## About this exercise
Only the lines below starting at the one containing "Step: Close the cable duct" and ending at the one containing "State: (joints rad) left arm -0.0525" belong in the answer, each copied exactly.
------ Excerpted data ------
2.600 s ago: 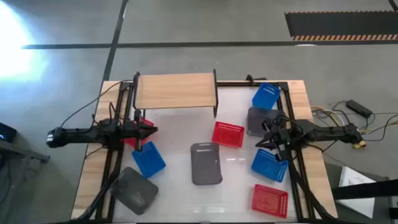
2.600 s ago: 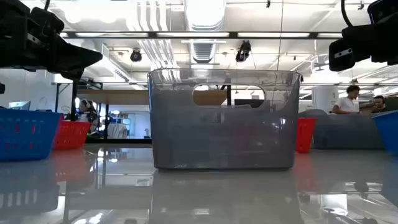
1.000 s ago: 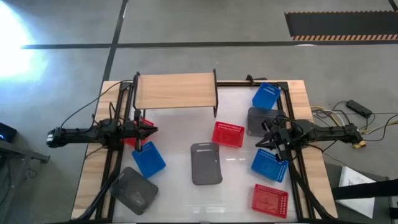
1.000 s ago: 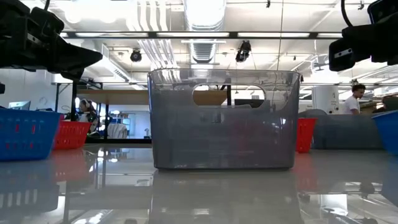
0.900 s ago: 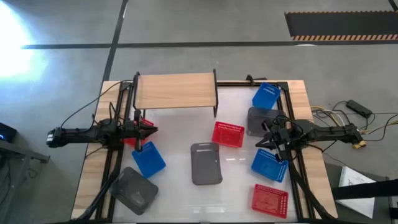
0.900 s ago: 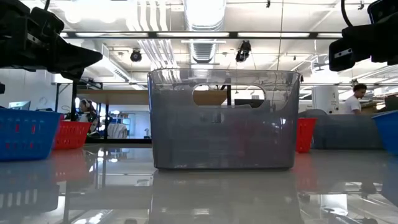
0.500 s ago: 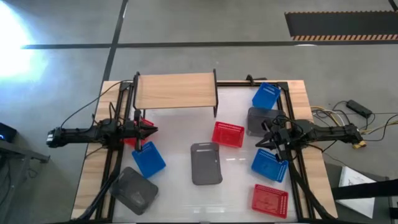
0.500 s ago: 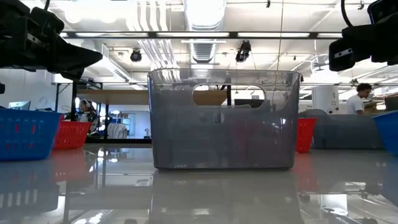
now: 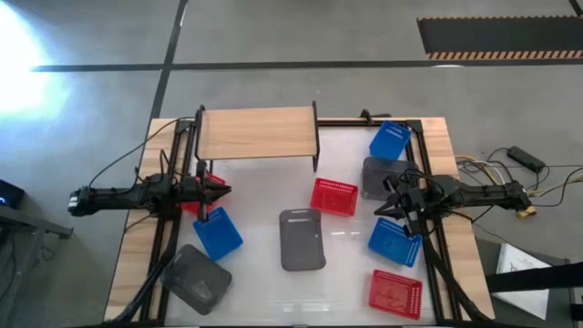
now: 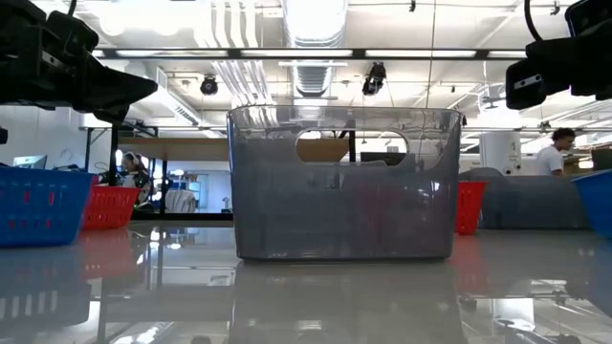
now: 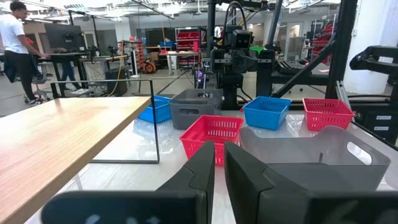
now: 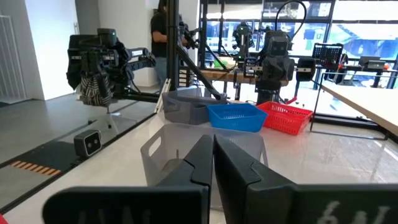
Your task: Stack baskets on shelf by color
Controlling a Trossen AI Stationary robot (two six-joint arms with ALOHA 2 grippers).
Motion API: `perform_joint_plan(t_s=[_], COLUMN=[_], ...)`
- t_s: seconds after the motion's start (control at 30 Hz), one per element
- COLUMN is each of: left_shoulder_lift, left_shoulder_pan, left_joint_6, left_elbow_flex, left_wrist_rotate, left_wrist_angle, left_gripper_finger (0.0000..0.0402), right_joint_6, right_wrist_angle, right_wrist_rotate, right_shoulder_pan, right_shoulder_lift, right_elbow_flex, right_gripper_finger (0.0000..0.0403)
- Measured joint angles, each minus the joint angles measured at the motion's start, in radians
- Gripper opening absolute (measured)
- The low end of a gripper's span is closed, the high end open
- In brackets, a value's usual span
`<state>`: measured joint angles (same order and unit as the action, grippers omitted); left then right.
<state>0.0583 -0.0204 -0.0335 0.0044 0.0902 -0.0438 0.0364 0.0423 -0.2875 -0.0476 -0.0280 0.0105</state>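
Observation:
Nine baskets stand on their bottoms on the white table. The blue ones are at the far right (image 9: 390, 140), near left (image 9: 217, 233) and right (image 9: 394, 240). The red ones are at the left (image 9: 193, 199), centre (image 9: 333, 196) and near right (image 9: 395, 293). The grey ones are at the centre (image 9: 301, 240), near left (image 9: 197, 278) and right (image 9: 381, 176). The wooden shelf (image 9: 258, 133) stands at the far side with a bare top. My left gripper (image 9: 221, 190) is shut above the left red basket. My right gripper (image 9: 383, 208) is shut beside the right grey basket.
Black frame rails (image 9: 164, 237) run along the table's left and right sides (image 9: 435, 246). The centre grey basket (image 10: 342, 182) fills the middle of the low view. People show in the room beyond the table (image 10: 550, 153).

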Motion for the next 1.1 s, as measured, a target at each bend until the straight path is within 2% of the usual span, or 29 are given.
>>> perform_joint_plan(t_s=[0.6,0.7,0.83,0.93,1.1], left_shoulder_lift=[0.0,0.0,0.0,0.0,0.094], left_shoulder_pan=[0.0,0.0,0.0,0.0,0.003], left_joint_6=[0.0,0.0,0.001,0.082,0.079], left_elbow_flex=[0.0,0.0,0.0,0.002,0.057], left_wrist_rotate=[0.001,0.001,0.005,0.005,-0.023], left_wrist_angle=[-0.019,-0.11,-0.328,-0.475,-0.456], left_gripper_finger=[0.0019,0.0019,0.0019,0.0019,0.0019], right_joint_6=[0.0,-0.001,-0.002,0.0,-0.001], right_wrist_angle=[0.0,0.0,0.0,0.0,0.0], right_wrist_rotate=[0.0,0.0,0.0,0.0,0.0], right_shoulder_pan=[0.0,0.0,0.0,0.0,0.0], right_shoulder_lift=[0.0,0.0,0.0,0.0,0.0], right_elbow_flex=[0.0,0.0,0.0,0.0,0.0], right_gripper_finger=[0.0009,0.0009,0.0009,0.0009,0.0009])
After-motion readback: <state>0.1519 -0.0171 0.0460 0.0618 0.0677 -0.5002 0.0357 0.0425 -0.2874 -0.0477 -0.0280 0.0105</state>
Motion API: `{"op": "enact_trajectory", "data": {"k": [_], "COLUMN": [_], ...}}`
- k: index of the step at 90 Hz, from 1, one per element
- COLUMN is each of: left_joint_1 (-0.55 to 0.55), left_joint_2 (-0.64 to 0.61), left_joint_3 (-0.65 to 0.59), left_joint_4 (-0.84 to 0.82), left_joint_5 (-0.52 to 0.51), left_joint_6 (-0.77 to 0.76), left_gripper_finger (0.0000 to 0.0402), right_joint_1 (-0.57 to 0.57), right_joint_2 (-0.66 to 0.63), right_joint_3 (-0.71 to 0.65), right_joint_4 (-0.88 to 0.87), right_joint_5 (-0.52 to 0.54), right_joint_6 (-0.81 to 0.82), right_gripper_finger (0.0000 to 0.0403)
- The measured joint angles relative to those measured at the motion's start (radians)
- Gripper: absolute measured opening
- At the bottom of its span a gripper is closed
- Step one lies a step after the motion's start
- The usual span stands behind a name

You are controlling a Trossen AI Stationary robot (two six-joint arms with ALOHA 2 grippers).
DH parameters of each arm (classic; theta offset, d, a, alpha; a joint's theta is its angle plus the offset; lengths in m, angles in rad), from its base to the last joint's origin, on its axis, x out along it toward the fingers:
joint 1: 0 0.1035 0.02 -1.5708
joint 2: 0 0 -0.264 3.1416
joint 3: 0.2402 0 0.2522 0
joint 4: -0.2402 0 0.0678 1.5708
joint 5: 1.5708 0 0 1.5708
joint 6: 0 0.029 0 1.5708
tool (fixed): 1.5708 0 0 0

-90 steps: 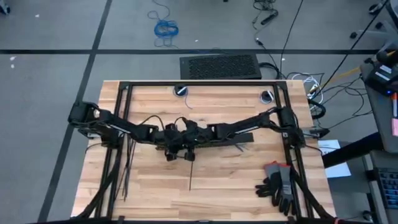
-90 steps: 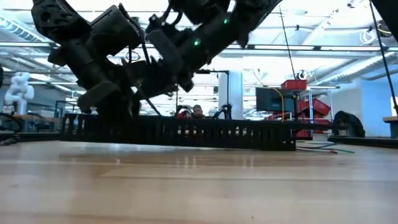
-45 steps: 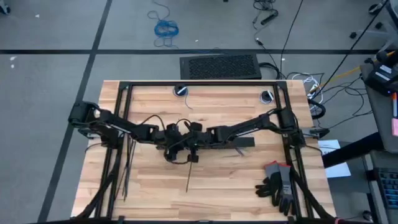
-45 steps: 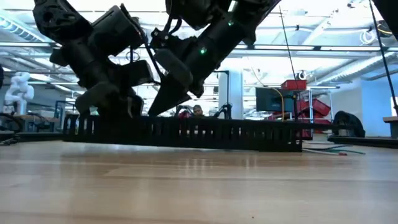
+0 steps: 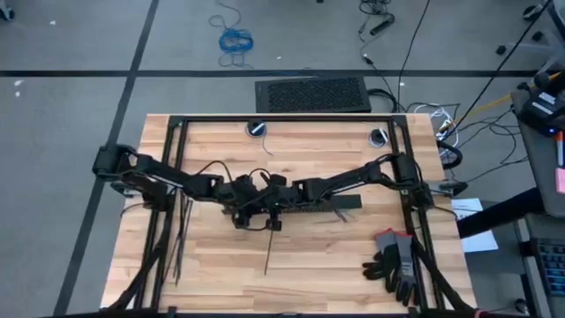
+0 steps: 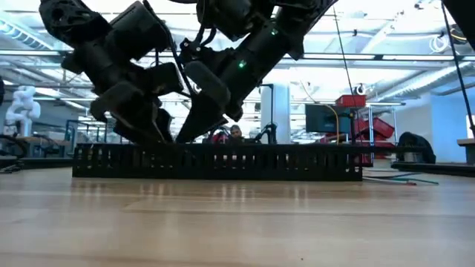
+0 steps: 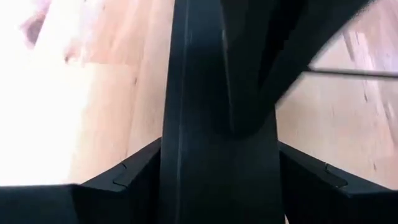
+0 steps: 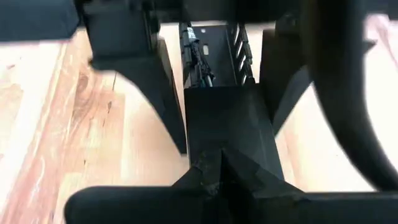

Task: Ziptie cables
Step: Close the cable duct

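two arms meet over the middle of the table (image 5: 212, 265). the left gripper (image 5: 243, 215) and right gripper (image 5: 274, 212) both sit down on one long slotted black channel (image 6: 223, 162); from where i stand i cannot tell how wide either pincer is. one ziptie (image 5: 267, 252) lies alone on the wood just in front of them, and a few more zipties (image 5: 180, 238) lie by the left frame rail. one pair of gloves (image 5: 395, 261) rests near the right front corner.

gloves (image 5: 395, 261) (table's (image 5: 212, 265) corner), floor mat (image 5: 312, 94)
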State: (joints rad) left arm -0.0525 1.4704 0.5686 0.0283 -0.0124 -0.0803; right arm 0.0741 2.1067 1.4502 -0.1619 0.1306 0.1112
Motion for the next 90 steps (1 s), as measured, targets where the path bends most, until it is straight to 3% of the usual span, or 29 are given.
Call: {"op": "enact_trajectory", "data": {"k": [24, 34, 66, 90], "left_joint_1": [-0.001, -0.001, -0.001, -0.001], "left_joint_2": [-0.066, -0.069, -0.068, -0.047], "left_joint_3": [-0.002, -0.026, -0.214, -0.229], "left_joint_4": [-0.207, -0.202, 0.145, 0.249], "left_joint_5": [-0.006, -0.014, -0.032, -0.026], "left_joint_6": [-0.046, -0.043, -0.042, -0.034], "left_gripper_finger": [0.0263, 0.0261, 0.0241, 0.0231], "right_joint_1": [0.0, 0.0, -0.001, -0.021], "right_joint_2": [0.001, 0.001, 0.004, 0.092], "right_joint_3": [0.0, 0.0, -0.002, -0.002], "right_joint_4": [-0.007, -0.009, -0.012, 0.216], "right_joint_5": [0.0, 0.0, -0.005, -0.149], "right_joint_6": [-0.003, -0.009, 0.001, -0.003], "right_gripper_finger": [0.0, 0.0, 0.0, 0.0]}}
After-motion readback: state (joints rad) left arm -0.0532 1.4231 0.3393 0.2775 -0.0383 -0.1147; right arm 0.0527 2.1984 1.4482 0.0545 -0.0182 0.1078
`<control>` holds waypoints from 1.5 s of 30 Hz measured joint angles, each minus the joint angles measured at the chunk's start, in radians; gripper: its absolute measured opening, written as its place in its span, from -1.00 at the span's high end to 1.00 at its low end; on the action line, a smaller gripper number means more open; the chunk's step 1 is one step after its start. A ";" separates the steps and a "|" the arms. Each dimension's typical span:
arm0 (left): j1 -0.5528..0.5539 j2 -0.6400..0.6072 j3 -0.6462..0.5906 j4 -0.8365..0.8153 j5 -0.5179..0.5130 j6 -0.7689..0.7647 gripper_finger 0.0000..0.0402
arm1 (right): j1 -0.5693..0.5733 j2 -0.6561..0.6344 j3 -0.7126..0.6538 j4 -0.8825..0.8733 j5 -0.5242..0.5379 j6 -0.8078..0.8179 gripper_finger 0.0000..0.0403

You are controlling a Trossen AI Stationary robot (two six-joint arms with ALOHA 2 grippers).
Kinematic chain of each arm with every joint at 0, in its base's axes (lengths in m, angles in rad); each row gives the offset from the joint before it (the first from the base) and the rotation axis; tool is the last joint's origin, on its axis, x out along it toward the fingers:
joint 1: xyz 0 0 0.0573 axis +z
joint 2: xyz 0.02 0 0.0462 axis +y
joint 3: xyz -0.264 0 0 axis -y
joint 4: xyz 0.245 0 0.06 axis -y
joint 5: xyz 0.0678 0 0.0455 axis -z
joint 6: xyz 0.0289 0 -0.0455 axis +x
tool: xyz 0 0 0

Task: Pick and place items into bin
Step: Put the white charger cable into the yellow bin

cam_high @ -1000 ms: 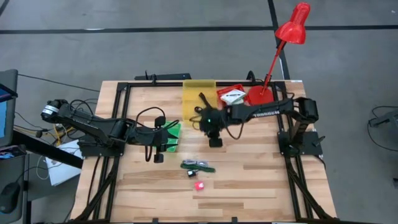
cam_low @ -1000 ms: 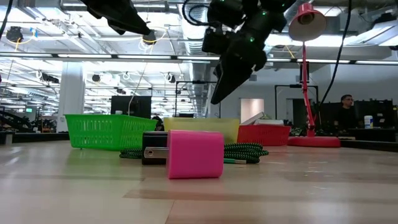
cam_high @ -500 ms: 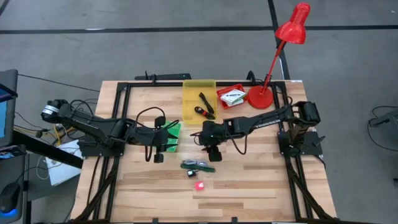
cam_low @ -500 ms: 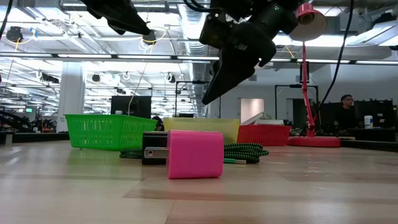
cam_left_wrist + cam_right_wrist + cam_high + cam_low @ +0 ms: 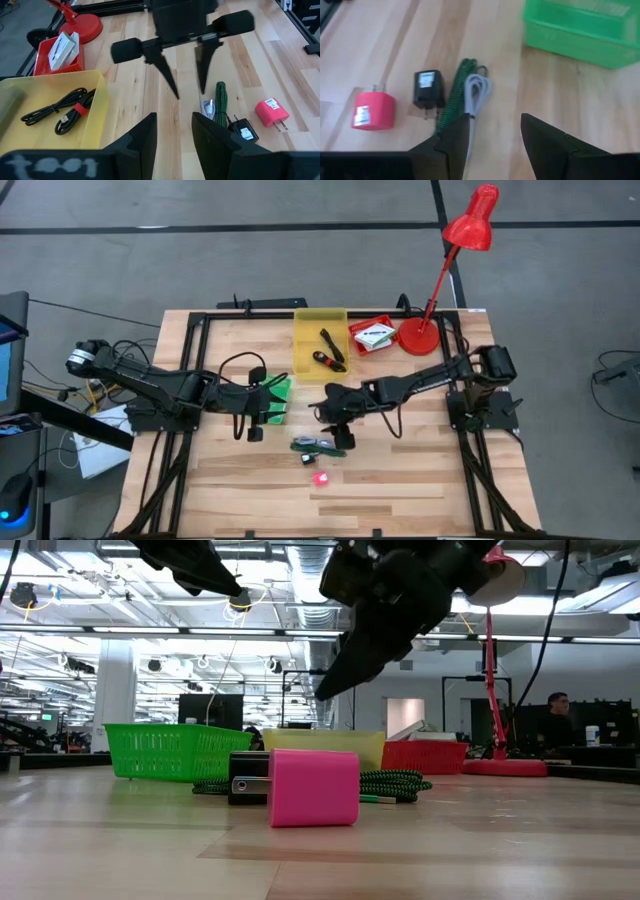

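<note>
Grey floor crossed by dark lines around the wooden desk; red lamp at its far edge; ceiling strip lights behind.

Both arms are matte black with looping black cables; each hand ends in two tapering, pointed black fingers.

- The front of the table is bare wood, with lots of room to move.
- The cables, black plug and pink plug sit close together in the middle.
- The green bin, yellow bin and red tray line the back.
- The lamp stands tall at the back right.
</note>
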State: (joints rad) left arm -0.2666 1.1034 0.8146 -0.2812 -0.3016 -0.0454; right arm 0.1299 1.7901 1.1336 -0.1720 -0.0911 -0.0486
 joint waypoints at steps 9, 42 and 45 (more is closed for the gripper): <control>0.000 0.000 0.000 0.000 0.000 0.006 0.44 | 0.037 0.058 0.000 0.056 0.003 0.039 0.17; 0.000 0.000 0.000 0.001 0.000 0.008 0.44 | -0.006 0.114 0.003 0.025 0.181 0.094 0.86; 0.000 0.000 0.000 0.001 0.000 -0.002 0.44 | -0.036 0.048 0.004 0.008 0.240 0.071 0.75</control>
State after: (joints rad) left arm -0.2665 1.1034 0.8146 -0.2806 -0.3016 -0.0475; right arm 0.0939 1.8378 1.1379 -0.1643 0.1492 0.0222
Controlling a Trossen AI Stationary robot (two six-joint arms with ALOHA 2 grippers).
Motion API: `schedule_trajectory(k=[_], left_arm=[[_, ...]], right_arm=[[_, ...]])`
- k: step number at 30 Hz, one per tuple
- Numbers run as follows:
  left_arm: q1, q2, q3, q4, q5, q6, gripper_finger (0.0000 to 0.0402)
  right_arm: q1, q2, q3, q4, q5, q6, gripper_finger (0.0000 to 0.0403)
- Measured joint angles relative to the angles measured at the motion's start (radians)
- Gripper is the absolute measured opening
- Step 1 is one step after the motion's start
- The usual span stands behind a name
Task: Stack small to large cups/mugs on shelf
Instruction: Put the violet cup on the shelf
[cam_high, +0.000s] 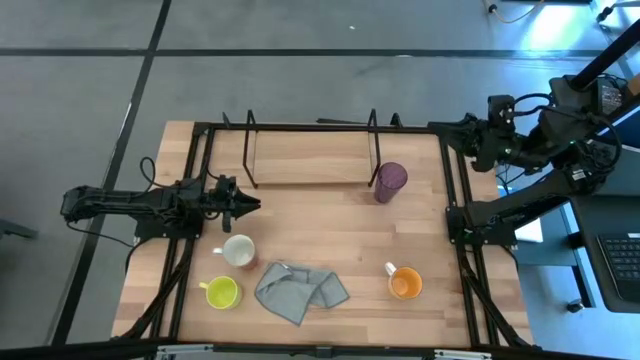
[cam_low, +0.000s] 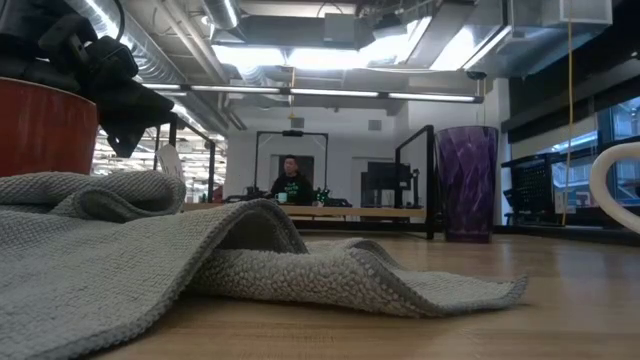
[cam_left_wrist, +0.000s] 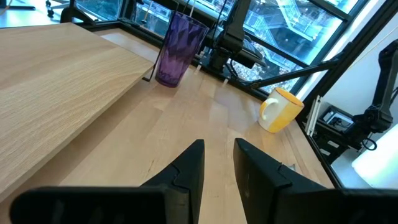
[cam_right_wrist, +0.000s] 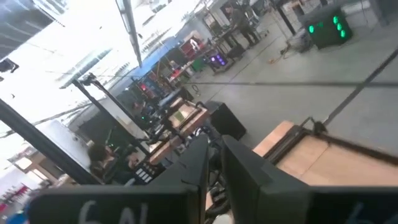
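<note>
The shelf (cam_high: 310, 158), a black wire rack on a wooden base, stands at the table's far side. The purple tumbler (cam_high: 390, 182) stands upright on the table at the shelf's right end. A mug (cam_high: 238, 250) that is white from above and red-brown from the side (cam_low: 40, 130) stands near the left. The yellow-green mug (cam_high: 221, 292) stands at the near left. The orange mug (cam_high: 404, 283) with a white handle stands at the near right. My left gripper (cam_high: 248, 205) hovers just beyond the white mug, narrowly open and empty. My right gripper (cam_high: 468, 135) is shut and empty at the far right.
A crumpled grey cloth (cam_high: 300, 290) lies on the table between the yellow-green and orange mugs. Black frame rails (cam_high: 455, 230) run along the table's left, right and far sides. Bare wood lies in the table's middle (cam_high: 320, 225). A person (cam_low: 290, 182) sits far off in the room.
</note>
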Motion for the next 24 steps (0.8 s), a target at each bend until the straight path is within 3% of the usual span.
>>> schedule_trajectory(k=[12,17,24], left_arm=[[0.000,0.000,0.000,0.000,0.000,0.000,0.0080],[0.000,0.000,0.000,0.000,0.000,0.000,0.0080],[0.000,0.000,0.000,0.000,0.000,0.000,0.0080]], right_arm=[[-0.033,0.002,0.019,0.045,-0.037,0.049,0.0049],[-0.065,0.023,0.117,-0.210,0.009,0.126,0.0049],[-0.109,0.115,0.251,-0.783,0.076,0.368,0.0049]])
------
## Completed exercise
Step: Close the cable duct

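two arms meet over the middle of the table (image 5: 212, 265). the left gripper (image 5: 243, 215) and right gripper (image 5: 274, 212) both sit down on one long slotted black channel (image 6: 223, 162); from where i stand i cannot tell how wide either pincer is. one ziptie (image 5: 267, 252) lies alone on the wood just in front of them, and a few more zipties (image 5: 180, 238) lie by the left frame rail. one pair of gloves (image 5: 395, 261) rests near the right front corner.

gloves (image 5: 395, 261) (table's (image 5: 212, 265) corner), floor mat (image 5: 312, 94)
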State: (joints rad) left arm -0.0525 1.4704 0.5686 0.0283 -0.0124 -0.0803; right arm 0.0741 2.1067 1.4502 -0.1619 0.1306 0.1112

The response is complete as it stands.